Sonorisation de locaux de garde-à-vue et loyauté de la preuve

Le 6 mars 2015, l’Assemblée plénière en proclamant le principe de loyauté de l’enquête a affirmé que la fin ne justifie pas les moyens en matière de répression de la criminalité. Étaient ici en cause le droit de se taire et le droit de ne pas s’auto-incriminer.

Dans la présente affaire, un juge d’instruction avait autorisé par ordonnance motivée la sonorisation de deux cellules voisines, dans lesquelles deux gardés à vue suspectés de vol avec armes avaient été placés afin de favoriser leurs échanges et ainsi les enregistrer. La « rébellion » des juges du fond contre la décision de la Chambre criminelle du 7 janvier 2014 entraîna l’intervention de la formation la plus solennelle de la Cour de cassation. Saisie de la question de savoir si la conjugaison des mesures de garde à vue, du placement de suspects dans des cellules contiguës et de leur sonorisation constitue un procédé déloyal dans la recherche des preuves, l’Assemblé plénière[1] rappela avec force et autorité que «le placement, durant les périodes de repos séparant les auditions, de deux personnes retenues dans des cellules contiguës préalablement sonorisées, de manière à susciter des échanges verbaux qui seraient enregistrés à leur insu pour être utilisés comme preuve, constitue un procédé déloyal d’enquête mettant en échec le droit de se taire et celui de ne pas s’incriminer soi-même et portant atteinte au droit à un procès équitable et au principe de loyauté des preuves ».

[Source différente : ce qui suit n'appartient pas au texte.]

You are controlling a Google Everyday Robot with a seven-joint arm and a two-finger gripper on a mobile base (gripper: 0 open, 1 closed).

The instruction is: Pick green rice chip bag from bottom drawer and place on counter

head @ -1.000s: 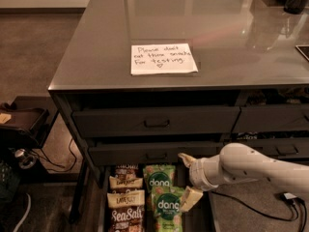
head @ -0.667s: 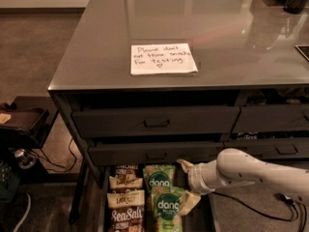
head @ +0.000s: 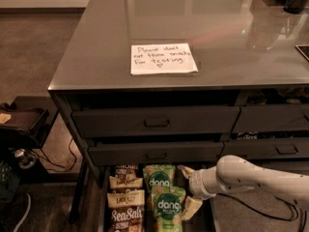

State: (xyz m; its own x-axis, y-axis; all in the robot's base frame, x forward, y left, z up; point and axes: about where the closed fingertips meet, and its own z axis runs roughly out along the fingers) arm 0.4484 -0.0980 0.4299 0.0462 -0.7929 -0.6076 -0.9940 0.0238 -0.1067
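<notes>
1. The glossy grey surface [head: 231, 47] is stretching across the cabinet top, carrying none of the snack bags.
2. The bottom drawer [head: 103, 204] is standing pulled out beneath two handled drawers [head: 155, 122], showing snack bags in two rows.
3. The white robot arm [head: 256, 178] is reaching in from the right, low over the drawer's right side.
4. A white handwritten paper note [head: 163, 59] is lying flat on the surface, near its front edge.
5. Two green rice chip bags are lying in the right row, a rear bag [head: 158, 177] and a front bag [head: 167, 208], with dark sea salt bags [head: 126, 214] in the row to their left.
6. The claw [head: 184, 192] is sitting just right of the green bags, spread wide and gripping nothing, with one finger [head: 185, 170] beside the rear bag and the other [head: 191, 208] against the front bag's right edge.
</notes>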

UN CONTOURNEMENT NON CONFORME AUX DROITS DE LA DEFENSE

Cette décision importante tend à garantir le droit de ne pas s’auto-incriminer, c’est à dire de ne pas contribuer à sa propre accusation en apportant des preuves contre soi. Cette nouvelle pierre à l’édifice apportée à la construction de la théorie de la loyauté de la preuve en matière pénale conduira davantage à s’attacher à une conception stricte du respect des règles de droit dans les procédés utilisés au cours de la phase d’enquête[2].

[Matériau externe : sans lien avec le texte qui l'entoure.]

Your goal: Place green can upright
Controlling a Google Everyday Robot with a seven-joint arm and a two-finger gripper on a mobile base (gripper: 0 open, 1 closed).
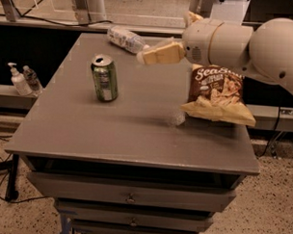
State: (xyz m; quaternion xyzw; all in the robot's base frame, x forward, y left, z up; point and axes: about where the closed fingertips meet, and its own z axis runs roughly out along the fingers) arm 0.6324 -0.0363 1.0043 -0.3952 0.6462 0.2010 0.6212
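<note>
My claw (148, 55) hangs above the far half of the table (112, 132), pointing toward the left edge. My white arm (245, 43) comes in over the right edge behind it. I cannot tell whether the claw is apart or together. It touches nothing that I can see, and there is a clear gap between it and the can.

There is one green can (104, 78). It stands upright on the left half of the table, nearer the far edge than the near one, with its silver top and opening facing up. It stands by itself, with bare tabletop all around its base.

One clear plastic bottle (125, 39) lies on its side near the far edge, beyond the can and just left of my claw. One bag of chips (217, 95) — brown and yellow — lies flat near the right edge, below my arm.

That makes three things on the table, one of each. Off the left edge, on a lower ledge, two small bottles stand side by side — a pump bottle (17, 80) and a smaller clear bottle (31, 77). Under the tabletop the near face shows stacked drawers (129, 198).
</note>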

Selon les mots de l’avocat général à l’audience, « le gardé à vue se trouve temporellement, juridiquement et géographiquement dans un lieu de droit »[3]. La combinaison de la sonorisation et de la garde à vue caractérise ainsi une atteinte au principe de loyauté. Ce cumul a en effet conduit à évincer les droits fondamentaux du gardé à vue. La conjugaison de mesures révèle un stratagème, un processus visant à contourner le droit de ne pas s’auto-incriminer. En cassant la décision, la haute juridiction contribue ainsi à forger une justice pénale respectueuse des règles de droit, notamment dans la phase particulière de la garde à vue.

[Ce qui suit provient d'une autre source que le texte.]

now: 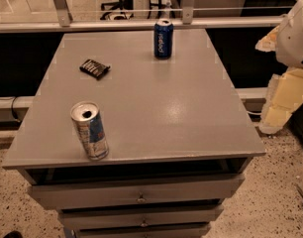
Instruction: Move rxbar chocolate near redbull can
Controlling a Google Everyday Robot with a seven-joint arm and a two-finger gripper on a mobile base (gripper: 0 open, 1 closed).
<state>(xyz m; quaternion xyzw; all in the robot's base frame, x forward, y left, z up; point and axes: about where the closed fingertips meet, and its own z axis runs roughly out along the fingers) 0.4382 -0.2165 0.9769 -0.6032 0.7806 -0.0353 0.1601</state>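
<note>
At far right only the white arm [295,29] shows; the claw is out of view, its state untellable. On the tabletop [181,108], the rxbar chocolate [94,68] lies far left, well apart from the upright, opened redbull can [89,130] near left; a Pepsi can [163,38] stands far centre.

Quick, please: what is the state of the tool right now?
Tool: not in view; only the white arm shows at the right edge.
The rxbar chocolate lies on the table.

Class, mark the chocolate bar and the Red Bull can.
chocolate bar [94,68], camera view, wrapper middle.
Red Bull can [91,133], camera view, side panel.
gripper: out of view; arm [295,33] at right edge.
</note>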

FOCUS SUR LE PRINCIPE DE LOYAUTE DE LA PREUVE

La Cour de cassation a établi une distinction claire concernant l’exigence de loyauté dans la production des preuves : les parties privées peuvent apporter des preuves même lorsqu’elles ont été obtenues de façon illégale ou déloyale tandis que les agents publics doivent se conformer au principe de loyauté dans la recherche et l’administration de la preuve[4]. La censure d’un stratagème actif de la police s’opère au visa du droit à un procès équitable (article 6§1 de la CESDH[5]).

Classiquement, la jurisprudence de la chambre criminelle distingue entre d’une part la provocation à la preuve, stratagème passif, admis et d’autre part la provocation à la commission de l’infraction, interdite car déloyale. Au stade préliminaire, l’efficacité même de l’enquête autorise la ruse mais le policier soumis à une obligation de loyauté ne peut cependant faire usage de procédés s’apparentant à la provocation qu’à la condition qu’ils soient expressément autorisés par la loi (par ex. l’infiltration de l’article 706-81 du CPP). Toutefois, et bien qu’il ne s’agissait pas ici de provoquer une infraction mais simplement sa preuve, la Cour de cassation déclare le procédé déloyal, précisément car il faisait obstacle au droit de ne pas s’auto-incriminer.

   David CHIAPPINI

 

 

[1]                      Cass.Ass. 6 mars 2015, n°14-84.339

[2]              F.Desportes, La loyauté dans l’enquête, p.25 « Justice et cassation 2014 ».

[3]                      Cf. l’avis de l’avocat général de D.Boccon-Gibod

(www.courdecassation.fr).

[4]                        C.Ambroise-Castérot, «  La preuve : une question de loyauté ? » AJ pénal 07/2005 P.265

[5]                      Cf. CEDH 9 juin 1998, Texeira de Castro c/ Portugal.